Но напрасно Дунский ровными вдохами втягивал в легкие воздух, налаживая голосовые связки, - Ритуля, как выскочила отворять дверь, так и не возвращалась. Из-за увешанной тряпичными куклами деревянной перегородки, отделяющей прихожую от гостиной, доносились всплески Ритулиного голоса, неожиданно пронзительные и даже, вроде бы, истерические. Второй голос, мужской, которому все не удавалось проникнуть с лестницы в квартиру, никак не мог быть голосом знаменитого русского поэта - слишком он был картав и по-одесски певуч.

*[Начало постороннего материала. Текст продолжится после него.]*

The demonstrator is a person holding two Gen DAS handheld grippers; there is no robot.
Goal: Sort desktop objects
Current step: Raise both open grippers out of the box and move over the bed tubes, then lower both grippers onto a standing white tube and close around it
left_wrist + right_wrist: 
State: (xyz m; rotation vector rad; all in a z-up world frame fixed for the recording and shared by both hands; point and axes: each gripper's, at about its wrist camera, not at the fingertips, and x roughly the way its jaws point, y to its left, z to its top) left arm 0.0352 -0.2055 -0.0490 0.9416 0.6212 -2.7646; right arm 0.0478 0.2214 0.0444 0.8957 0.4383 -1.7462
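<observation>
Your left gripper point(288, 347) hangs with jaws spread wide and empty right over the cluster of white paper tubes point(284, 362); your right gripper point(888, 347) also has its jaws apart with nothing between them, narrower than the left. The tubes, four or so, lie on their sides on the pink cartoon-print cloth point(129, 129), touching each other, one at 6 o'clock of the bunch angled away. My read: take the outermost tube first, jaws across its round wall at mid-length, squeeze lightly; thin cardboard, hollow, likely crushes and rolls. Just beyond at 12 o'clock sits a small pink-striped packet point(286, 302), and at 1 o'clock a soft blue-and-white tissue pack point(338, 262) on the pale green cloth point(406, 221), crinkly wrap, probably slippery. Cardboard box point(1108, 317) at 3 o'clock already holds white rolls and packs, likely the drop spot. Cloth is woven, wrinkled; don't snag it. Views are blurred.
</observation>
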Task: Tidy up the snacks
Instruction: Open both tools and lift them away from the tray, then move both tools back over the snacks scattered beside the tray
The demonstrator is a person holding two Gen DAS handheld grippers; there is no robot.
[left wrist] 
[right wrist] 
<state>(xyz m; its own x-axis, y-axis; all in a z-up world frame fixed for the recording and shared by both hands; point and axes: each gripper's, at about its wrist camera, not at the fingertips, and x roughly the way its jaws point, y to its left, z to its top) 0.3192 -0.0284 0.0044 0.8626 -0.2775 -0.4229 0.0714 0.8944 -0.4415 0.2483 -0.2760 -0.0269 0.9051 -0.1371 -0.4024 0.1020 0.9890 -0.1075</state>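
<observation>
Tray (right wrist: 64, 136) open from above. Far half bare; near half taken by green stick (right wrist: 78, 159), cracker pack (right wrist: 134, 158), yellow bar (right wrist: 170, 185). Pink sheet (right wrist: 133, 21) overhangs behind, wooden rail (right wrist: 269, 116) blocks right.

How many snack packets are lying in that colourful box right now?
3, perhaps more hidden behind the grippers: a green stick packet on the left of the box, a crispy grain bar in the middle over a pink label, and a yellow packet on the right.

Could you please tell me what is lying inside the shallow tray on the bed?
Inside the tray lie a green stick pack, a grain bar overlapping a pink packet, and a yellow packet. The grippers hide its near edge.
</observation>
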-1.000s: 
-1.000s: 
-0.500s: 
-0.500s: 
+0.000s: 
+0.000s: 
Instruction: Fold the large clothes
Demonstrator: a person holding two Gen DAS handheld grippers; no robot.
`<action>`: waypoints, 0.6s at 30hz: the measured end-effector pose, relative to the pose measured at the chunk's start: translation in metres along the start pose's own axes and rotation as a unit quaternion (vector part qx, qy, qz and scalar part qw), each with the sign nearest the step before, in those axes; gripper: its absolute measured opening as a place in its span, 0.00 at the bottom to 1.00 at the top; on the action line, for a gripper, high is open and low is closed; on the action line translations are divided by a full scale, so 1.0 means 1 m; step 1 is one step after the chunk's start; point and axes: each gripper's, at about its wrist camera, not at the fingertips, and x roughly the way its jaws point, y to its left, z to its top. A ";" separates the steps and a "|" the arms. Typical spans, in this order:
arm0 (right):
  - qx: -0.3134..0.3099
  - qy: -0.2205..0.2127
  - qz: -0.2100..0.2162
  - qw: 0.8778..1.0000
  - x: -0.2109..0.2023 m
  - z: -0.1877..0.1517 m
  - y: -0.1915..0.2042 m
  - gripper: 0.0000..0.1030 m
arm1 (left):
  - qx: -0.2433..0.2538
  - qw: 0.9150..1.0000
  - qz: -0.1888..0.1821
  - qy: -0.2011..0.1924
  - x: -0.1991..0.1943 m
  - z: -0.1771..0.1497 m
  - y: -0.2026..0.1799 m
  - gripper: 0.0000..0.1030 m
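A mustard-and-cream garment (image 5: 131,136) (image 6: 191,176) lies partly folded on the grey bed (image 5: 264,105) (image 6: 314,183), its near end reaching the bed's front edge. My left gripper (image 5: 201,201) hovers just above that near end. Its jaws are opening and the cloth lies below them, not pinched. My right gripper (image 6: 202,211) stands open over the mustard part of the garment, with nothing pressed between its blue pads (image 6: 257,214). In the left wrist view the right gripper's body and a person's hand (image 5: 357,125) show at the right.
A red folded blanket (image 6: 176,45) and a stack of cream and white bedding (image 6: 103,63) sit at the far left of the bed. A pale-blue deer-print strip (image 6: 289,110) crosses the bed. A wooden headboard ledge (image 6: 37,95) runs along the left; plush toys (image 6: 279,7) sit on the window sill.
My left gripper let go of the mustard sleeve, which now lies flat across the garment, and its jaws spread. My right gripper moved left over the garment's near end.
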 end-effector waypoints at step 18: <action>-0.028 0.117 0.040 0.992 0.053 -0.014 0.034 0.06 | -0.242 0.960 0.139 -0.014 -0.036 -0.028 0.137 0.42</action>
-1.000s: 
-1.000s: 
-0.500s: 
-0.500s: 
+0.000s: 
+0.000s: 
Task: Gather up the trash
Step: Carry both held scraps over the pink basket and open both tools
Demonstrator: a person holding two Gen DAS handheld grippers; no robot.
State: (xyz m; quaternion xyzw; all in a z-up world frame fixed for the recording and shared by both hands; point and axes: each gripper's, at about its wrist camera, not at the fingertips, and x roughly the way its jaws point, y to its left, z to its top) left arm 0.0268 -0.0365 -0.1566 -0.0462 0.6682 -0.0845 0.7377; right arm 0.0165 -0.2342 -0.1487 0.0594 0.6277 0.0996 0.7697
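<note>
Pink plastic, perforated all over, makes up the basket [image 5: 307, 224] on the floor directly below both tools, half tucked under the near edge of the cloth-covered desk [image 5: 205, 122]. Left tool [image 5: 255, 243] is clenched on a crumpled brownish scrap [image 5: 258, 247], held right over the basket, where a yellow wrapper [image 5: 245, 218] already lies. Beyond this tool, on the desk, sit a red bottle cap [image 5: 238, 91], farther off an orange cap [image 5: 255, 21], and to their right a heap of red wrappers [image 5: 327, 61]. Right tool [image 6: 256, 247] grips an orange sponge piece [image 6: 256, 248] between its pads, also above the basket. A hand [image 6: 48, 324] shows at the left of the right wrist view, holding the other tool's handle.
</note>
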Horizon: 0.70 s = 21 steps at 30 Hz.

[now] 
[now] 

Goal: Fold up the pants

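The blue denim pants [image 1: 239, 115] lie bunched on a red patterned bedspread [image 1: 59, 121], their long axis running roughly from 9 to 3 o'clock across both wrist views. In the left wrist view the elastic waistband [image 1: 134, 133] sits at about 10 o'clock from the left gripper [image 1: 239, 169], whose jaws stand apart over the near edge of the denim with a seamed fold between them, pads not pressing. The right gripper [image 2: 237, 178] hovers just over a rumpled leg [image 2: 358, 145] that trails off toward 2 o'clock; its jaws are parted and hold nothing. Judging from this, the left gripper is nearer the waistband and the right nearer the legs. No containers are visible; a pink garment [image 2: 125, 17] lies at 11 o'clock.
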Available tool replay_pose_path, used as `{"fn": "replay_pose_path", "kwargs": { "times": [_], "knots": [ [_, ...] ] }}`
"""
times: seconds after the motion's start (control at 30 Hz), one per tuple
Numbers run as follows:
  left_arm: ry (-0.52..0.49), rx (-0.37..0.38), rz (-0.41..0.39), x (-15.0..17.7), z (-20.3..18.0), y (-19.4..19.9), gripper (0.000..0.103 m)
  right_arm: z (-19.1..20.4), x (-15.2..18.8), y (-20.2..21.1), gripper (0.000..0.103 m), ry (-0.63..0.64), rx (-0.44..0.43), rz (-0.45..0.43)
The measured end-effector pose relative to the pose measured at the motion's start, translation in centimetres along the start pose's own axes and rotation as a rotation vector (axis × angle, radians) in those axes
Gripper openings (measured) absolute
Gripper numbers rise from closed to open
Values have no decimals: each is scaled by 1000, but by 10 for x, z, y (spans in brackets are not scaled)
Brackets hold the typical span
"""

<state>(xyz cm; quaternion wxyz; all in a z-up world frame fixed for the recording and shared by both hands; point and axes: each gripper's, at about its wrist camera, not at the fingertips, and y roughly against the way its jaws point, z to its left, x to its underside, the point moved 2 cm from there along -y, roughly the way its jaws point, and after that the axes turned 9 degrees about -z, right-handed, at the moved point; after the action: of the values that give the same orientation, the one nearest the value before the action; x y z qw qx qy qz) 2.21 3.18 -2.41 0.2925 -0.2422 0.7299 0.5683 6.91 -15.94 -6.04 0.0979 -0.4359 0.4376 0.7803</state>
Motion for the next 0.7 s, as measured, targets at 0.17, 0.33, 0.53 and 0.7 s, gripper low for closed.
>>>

Безобразие это продолжалось так долго, что мужчины начали понемногу стихать и прислушиваться, и даже два-три цветка с дамской клумбы заколыхались в дверном проеме за спиной Габи. Ритулино сопрано выкатилось на лестничную площадку и запричитало там на высоких нотах, но натиск картавого баритона преодолел сопротивление сопрано, и оба они в конце концов затрепыхались в узком волноводе прихожей.
"Немыслимо! Почему именно сегодня? - Ритулин голос взвился аккордом, похожим на рыдание. - В такой день!"
Певучие перекаты баритона затопили было следующую Ритулину фразу, но конец ее все же прорвался пронзительным заклинанием: "Поэт... знаменитый поэт...из Парижа-а-а!".